Bug #108475 | addInstance exits with "Not connected" after clone completes | ||
---|---|---|---|
Submitted: | 13 Sep 2022 15:12 | Modified: | 23 Feb 2023 19:03 |
Reporter: | Jay Janssen | Email Updates: | |
Status: | Can't repeat | Impact on me: | |
Category: | Shell AdminAPI InnoDB Cluster / ReplicaSet | Severity: | S2 (Serious) |
Version: | 8.0.30 | OS: | Any |
Assigned to: | CPU Architecture: | Any |
[13 Sep 2022 15:12]
Jay Janssen
[13 Sep 2022 15:57]
Jay Janssen
Checking further, this *might* be a manifestation of "dba.restartWaitTimeout" not being set properly on the shell, so maybe a false alarm for this bug. I was able to reproduce the same basic behavior, though this time the log was slightly different: ``` Clone based state recovery is now in progress. NOTE: A server restart is expected to happen as part of the clone process. If the server does not support the RESTART command or does not come back after a while, you may need to manually start it back. * Waiting for clone to finish... NOTE: 10.162.254.54:3306 is being cloned from 10.162.255.161:3306 ** Stage DROP DATA: Completed ** Stage FILE COPY: Completed ** Stage PAGE COPY: Completed ** Stage REDO COPY: Completed NOTE: 10.162.254.54:3306 is shutting down... * Waiting for server restart... timeout WARNING: Clone process appears to have finished and tried to restart the MySQL server, but it has not yet started back up. Please make sure the MySQL server at '10.162.254.54:3306' is restarted and call <Cluster>.rescan() to complete the process. To increase the timeout, change shell.options["dba.restartWaitTimeout"]. ERROR: Timeout waiting for server to restart ``` Is it possible shell will give either error for the same core issue?
[14 Sep 2022 13:46]
Jay Janssen
update: I corrected my issue with dba.restartWaitTimeout not being properly set, but I'm still seeing the "ERROR: Not Connected" * Waiting for server restart... ready * 10.162.255.177:3306 has restarted, waiting for clone to finish... ** Stage FILE SYNC: Completed ** Stage RESTART: Completed * Clone process has finished: 297.46 GB transferred in 26 min 14 sec (188.98 MB/s) Incremental state recovery is now in progress. * Waiting for distributed recovery to finish... NOTE: '10.162.255.177:3306' is being recovered from '10.162.254.180:3306' * Distributed recovery has finished ERROR: Not connected
[14 Sep 2022 13:57]
Jay Janssen
this cluster is under a decent amount of load when this happens.
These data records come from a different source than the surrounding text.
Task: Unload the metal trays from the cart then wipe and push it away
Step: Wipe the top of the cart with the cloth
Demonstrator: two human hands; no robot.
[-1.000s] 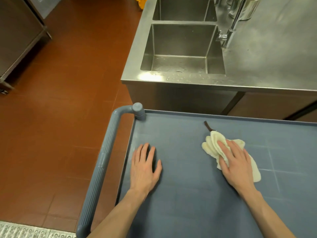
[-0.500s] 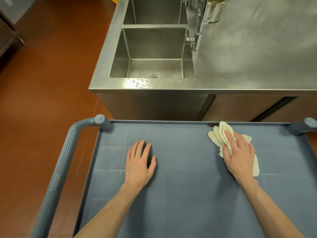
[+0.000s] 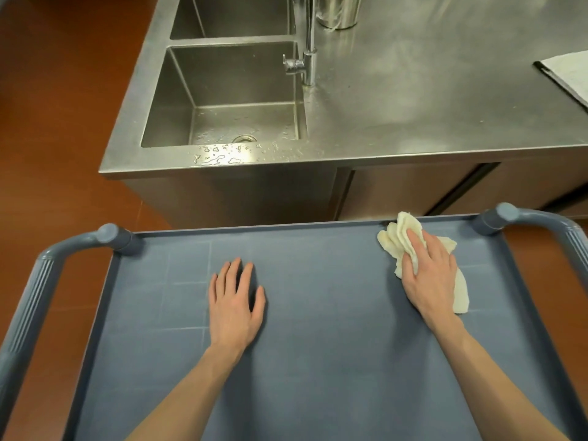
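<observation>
Two bare forearms reach forward over the blue-grey cart (image 3: 318,361) top, which fills the near half of the view. Left hand (image 3: 235,307) lies flat on the cart, palm down, fingers straight and slightly spread, holding nothing, left of centre. Right hand (image 3: 432,275) is well apart from it, near the far right corner, pressing down on a cream cloth (image 3: 397,237); fingers lie over the cloth, with a fold of it showing between thumb and index finger. Cloth bunches out past the fingertips toward the far rim and trails from under the palm on the right side, touching the cart top. Faint pale grid lines cross the surface. A grey ribbed handle (image 3: 35,297) curves off the far left corner and runs down the left side; a matching handle (image 3: 541,221) leaves the far right corner. No metal trays on the cart top. Beyond the far rim, red-brown floor (image 3: 57,122) to the left, then a steel bench (image 3: 429,106) just behind the cart. Set into it, a sink (image 3: 229,100) with water drops on its front lip and a drain visible. A tap (image 3: 308,58) stands at the sink's right edge. Farther back, a steel canister (image 3: 339,11), partly cut off. At the right edge, a pale sheet (image 3: 569,74) lies on the bench.
</observation>
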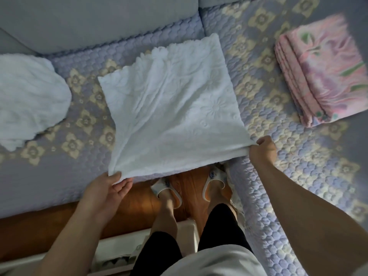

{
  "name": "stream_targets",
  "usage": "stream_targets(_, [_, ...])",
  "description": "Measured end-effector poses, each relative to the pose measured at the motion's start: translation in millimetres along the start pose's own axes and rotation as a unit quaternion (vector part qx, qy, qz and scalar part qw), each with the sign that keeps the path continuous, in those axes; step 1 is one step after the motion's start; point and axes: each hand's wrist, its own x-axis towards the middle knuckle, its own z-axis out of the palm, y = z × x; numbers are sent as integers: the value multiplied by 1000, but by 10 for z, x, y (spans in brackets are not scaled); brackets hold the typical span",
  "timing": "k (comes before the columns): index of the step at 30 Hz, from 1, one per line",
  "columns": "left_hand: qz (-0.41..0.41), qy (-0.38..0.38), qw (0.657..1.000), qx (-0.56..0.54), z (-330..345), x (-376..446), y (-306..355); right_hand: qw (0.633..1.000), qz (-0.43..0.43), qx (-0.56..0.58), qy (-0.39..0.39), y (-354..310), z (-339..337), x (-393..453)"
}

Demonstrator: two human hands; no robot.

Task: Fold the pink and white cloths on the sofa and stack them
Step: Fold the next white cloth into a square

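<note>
Left hand [107,189] and right hand [262,149] each pinch a near corner of the white cloth [171,108] spread on the sofa [278,176].

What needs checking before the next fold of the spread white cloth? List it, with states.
1. Left hand grips the near-left corner: ok.
2. Right hand pinches the near-right corner: ok.
3. White cloth lies flat: not ok, it is creased.
4. Far edge square to the sofa cover: not ok, skewed.
5. Folded pink cloth ready as stack base: ok.
6. Second white cloth folded: not ok, crumpled.
</note>
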Motion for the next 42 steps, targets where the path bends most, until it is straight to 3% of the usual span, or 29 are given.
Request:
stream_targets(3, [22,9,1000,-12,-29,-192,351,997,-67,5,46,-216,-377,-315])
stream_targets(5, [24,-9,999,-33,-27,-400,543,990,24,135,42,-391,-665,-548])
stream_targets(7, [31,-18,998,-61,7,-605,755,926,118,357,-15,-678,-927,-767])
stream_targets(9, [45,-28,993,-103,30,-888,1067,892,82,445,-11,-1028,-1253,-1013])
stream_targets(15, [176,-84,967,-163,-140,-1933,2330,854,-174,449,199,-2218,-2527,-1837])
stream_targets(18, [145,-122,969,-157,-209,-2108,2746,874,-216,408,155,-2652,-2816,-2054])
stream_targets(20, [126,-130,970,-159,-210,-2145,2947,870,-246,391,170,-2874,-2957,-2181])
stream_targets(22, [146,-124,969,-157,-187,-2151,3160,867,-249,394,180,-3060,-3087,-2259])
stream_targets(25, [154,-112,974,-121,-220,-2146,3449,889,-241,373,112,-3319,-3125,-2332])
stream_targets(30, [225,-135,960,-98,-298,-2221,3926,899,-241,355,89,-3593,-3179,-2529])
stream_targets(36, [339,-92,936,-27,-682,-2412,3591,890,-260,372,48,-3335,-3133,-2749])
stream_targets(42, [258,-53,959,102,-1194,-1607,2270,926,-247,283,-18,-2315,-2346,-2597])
I am not seeing this issue in a smaller cluster with proportionally less load and smaller clone time.
[14 Sep 2022 14:01]
Jay Janssen
upgrading severity for me as this is disrupting my instance automation. I can't recover from this on the instance itself easily, because I have to rescan the cluster from another instance to get the instance metadata updated.
[21 Sep 2022 14:22]
Jay Janssen
Just had an instance of what I think is the same bug, with a slightly different error message: * Clone process has finished: 61.45 GB transferred in 11 min 22 sec (90.11 MB/s) ESC[1mIncremental state recovery is now in progress.ESC[0m * Waiting for distributed recovery to finish... ESC[36mNOTE: ESC[0m'10.170.254.76:3306' is being recovered from '10.170.255.37:3306' * Distributed recovery has finished ESC[31mERROR: ESC[0mLost connection to MySQL server during query doing a cluster rescan and adding the instance recovered the problem.
[23 Sep 2022 14:45]
Jay Janssen
Another complaint here -- despite add-instance throwing an error message, the command line integration (i.e., `mysqlsh cluster add-instance ...`) returns 0 and not an error code (1 or higher). If any command hits any kind of error/exception, the command line integration (and the equivalent python and js functions) should return proper error codes and/or throw exceptions.
[29 Sep 2022 16:28]
MySQL Verification Team
Hi Jay, Thanks for the report. I'm not reproducing this issue as it looks like it requires some specific load to happen but I'll see what the shell team can do with it.
[23 Feb 2023 19:03]
Miguel Araujo
Posted by developer: Unable to reproduce with MySQL Shell 8.0.32.